We finally got the go ahead, and wheeled her away, heading to the In-Patient Building. We went in the door to the gods-forsaken ICU that I knew too well because of Jean, and I assumed we were going up the back elevator that I had used once before to the In-Patient Building. When they wheeled her into the same spot in the ICU as Jean had been in, I was simultaneously furious at the doctors for moving her to the over-expensive ICU (I still hold they just wanted the foreigner’s money) and just about lost it for the second time that day. It had been bad enough the night before when Matt, our emcee for the evening, kept on confusing Jean and Jen’s names on stage.

An American doctor friend who had been helping with Jean came after Jen arrived in the ICU. He talked with the doctors, who were still firmly convinced it was pancreatitis, and pointed out that without increased levels of amylase, it simply could not be. The diagnosis changed to pancreatitis or appendicitis, with blood tests to be done through the night.

The next morning we were back, and they discovered that she had an increased white blood cell count, so they suspected it was appendicitis.

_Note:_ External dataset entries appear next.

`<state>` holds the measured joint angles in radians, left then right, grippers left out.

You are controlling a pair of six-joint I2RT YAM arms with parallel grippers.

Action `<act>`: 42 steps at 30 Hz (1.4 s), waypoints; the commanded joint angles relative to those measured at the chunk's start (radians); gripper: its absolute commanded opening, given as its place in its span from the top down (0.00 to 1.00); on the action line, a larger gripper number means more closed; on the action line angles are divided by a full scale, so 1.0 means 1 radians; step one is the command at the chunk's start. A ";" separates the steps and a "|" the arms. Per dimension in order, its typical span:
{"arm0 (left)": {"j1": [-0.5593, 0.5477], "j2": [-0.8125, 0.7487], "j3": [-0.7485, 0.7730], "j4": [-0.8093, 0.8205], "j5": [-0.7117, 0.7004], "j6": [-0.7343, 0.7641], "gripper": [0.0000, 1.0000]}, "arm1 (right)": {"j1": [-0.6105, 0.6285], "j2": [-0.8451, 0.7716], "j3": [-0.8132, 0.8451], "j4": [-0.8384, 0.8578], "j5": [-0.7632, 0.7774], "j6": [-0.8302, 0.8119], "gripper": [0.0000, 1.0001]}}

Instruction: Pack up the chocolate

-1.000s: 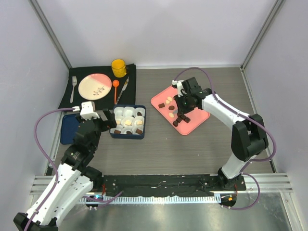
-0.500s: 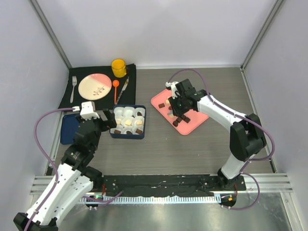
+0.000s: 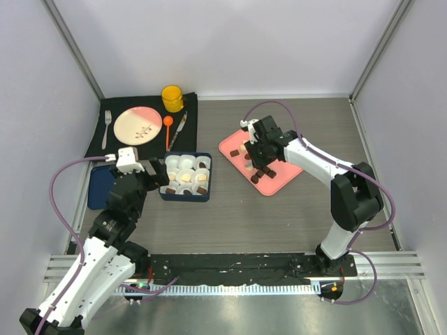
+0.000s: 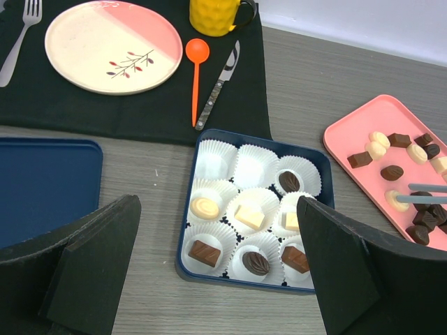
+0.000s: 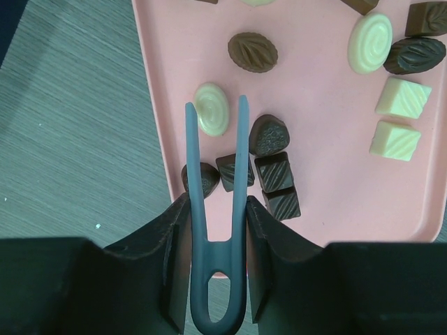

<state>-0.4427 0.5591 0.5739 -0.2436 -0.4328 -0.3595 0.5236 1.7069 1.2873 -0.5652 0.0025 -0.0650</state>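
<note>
Chocolate (image 5: 211, 109), a white round, sat between the tongs (image 5: 218, 250), which the right jaws held, freshly moved over and loosened; left jaws gaped empty.

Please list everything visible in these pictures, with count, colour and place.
placemat: one, black, far left
plate: one, cream and pink, on placemat
fork: one, silver, left of plate
mug: one, yellow, placemat's far edge
spoon: one, orange, right of plate
knife: one, silver, beside spoon
box: one, dark blue, near placemat
paper cups: nine, white, in box
boxed chocolates: seven, brown and cream, in cups
lid: one, dark blue, left of box
tray: one, pink, right
loose chocolates: many, brown and cream, on tray
tongs: one, grey-blue, over tray
left tool: one, black, open, near box
right tool: one, black, shut on tongs
</note>
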 commanded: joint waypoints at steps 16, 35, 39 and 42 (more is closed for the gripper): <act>0.007 0.001 0.040 0.036 0.008 0.008 0.00 | 0.006 0.031 0.006 0.028 0.010 0.011 0.66; 0.006 -0.002 0.040 0.038 0.009 0.007 0.00 | 0.006 0.013 0.044 0.001 -0.015 0.013 0.80; 0.006 -0.004 0.040 0.038 0.009 0.007 0.00 | 0.019 -0.004 0.081 -0.001 -0.010 0.013 0.82; 0.006 -0.005 0.040 0.036 0.008 0.008 0.00 | 0.038 -0.016 0.119 0.001 -0.007 0.017 0.82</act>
<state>-0.4427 0.5587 0.5739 -0.2436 -0.4324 -0.3595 0.5331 1.7477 1.3178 -0.5797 -0.0086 -0.0536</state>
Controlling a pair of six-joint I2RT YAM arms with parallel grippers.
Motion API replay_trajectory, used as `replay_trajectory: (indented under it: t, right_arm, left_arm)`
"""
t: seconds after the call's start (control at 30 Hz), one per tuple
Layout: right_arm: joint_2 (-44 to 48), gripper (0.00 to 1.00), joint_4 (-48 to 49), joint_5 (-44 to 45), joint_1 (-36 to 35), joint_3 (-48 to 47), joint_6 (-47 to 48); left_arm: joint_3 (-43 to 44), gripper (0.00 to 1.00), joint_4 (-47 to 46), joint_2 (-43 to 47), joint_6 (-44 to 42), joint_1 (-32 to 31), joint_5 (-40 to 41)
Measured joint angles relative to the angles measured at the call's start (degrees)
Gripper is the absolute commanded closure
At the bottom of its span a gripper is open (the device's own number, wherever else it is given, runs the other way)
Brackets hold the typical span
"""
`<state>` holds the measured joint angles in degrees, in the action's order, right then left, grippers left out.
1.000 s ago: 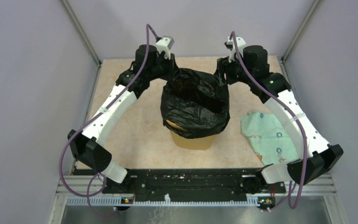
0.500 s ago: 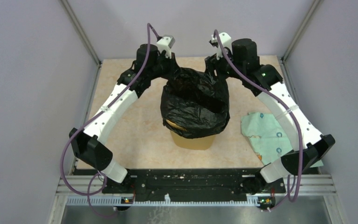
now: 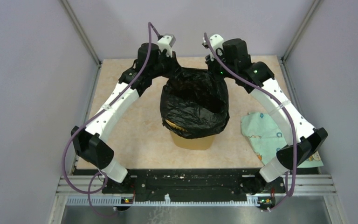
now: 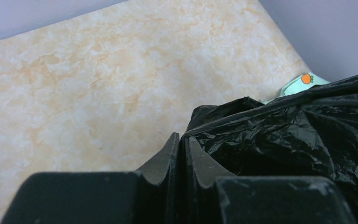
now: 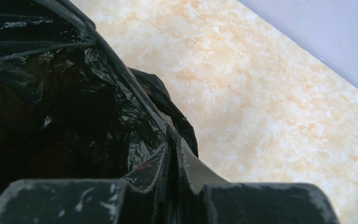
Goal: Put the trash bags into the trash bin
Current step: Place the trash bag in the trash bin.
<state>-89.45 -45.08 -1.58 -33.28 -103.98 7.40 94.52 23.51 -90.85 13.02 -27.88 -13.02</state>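
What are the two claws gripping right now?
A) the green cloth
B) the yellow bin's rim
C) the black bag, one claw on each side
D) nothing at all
C: each wrist view shows the left gripper and the right gripper pinched shut on the black bag's edge, while the green cloth lies apart, untouched.

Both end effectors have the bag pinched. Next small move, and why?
Probably lower both slightly, drawing the far edge over the trash bin rim. The left end effector and right end effector each pinch the trash bag at its far edge, its mouth gapes open, and its near side drapes over the bin.
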Motion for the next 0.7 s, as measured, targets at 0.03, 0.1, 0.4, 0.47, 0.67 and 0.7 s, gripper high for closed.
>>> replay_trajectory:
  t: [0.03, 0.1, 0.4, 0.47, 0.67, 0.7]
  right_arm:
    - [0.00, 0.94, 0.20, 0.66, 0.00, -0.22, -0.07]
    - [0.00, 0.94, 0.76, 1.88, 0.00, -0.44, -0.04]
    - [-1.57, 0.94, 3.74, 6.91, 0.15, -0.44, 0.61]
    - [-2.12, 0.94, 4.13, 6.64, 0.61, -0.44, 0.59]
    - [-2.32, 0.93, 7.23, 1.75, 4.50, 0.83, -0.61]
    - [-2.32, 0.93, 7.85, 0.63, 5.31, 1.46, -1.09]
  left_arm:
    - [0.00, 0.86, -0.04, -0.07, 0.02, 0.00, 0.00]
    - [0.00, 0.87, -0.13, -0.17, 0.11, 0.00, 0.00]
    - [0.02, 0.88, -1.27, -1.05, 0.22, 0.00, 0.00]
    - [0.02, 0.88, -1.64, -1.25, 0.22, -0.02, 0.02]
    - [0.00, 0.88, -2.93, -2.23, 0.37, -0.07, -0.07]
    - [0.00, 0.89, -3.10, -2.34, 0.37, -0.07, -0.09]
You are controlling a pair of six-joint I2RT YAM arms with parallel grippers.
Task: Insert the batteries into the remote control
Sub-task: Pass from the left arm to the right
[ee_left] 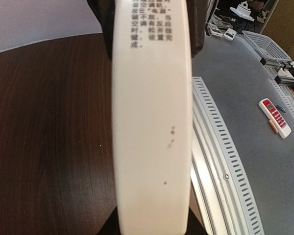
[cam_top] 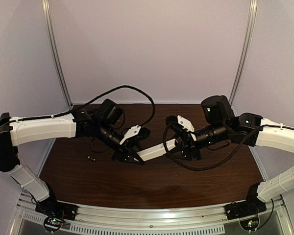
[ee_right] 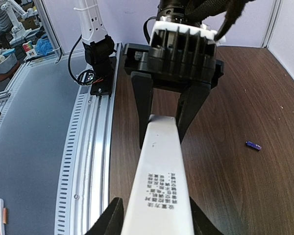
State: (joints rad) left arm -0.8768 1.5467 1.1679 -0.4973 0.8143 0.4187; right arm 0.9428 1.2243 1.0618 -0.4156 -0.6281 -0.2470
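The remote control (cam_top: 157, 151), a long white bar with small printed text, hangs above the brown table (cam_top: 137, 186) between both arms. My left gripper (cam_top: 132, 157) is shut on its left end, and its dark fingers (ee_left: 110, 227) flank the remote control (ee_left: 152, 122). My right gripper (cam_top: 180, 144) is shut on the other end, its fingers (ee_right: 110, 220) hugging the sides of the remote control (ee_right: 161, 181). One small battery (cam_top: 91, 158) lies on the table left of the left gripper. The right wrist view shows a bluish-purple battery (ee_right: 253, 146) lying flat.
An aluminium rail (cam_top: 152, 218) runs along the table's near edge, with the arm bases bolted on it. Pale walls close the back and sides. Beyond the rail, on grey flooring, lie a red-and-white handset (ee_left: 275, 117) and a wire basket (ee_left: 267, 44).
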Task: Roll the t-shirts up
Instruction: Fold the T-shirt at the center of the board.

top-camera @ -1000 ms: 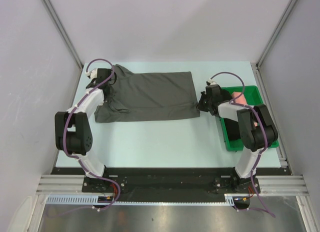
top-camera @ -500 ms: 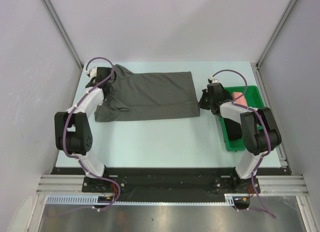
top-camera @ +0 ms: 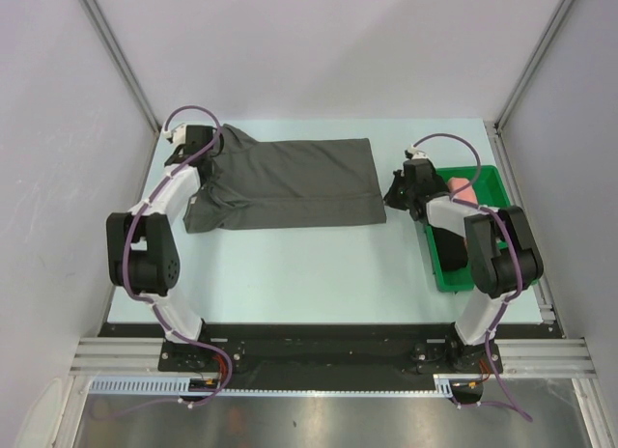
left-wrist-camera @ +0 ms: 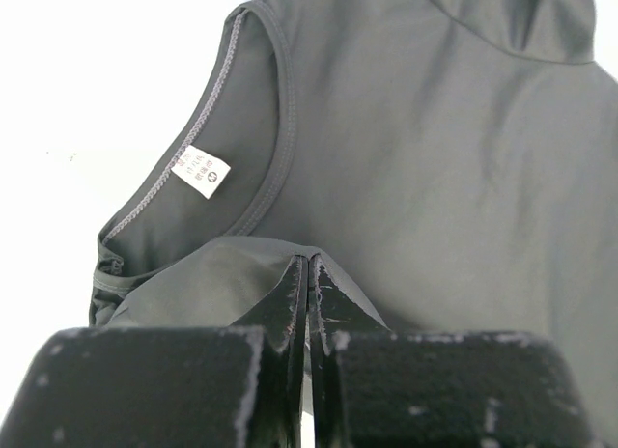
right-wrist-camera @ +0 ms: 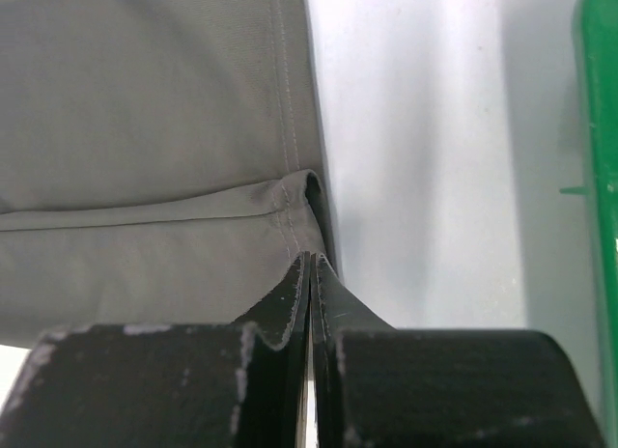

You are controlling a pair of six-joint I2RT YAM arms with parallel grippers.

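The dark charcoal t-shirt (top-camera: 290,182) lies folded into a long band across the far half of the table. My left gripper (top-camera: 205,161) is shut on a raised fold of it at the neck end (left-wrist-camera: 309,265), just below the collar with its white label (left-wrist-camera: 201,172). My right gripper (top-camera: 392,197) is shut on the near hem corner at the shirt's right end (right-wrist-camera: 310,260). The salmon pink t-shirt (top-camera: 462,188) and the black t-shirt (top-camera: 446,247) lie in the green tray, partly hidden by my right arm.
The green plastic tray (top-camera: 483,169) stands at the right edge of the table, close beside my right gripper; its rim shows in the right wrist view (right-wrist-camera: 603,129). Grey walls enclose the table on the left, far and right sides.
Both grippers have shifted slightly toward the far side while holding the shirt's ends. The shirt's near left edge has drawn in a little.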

She was thus scheduled for an appendectomy that afternoon. We came back for the surgery, and waited for several hours without hearing anything until finally the surgeon came out with her appendix in a ziplock bag and gave it to us (weird!!!). We just stood there wondering where in the heck Jen was…

Jen came out eventually, and we helped her settle in as an in patient in the Digestive Problems Ward. Under heavy medication she threatened to “kick you ni**as” as I tried to get her to breathe with me and take deeper, longer breaths. I just rolled my eyes and backed off a bit.

As opposed to Jean, Jen has been recovering slowly. The hospital, which is a teaching hospital, was torture in that the doctors kept on trying to show off the laowai in a very degrading manner. Besides one doctor first asking Jen if she still hurt the day after the surgery and then announcing that it was because he had had to cut so deep because she was so fat (talk about bedside manner), she had another doctor who tried to show off her privates to his students on several occasions. God damn China! I’ve seen foreigners treated as animals before, but that just crossed the line in my mind.

Her condition continued to improve, but on Sunday we found out that Jean had passed away in the US earlier that morning. Jen was alone in the hospital when she found out. Her reaction was something like: “I can’t believe it. It can’t fucking be true! What makes ME so fucking special that I survived this death-trap and not her? What is this, just fucking LUCK? Chinese roulette? I AM SO ANGRY! What a waste of a beautiful, sweet, loving life!”

I couldn’t agree with her last statement more.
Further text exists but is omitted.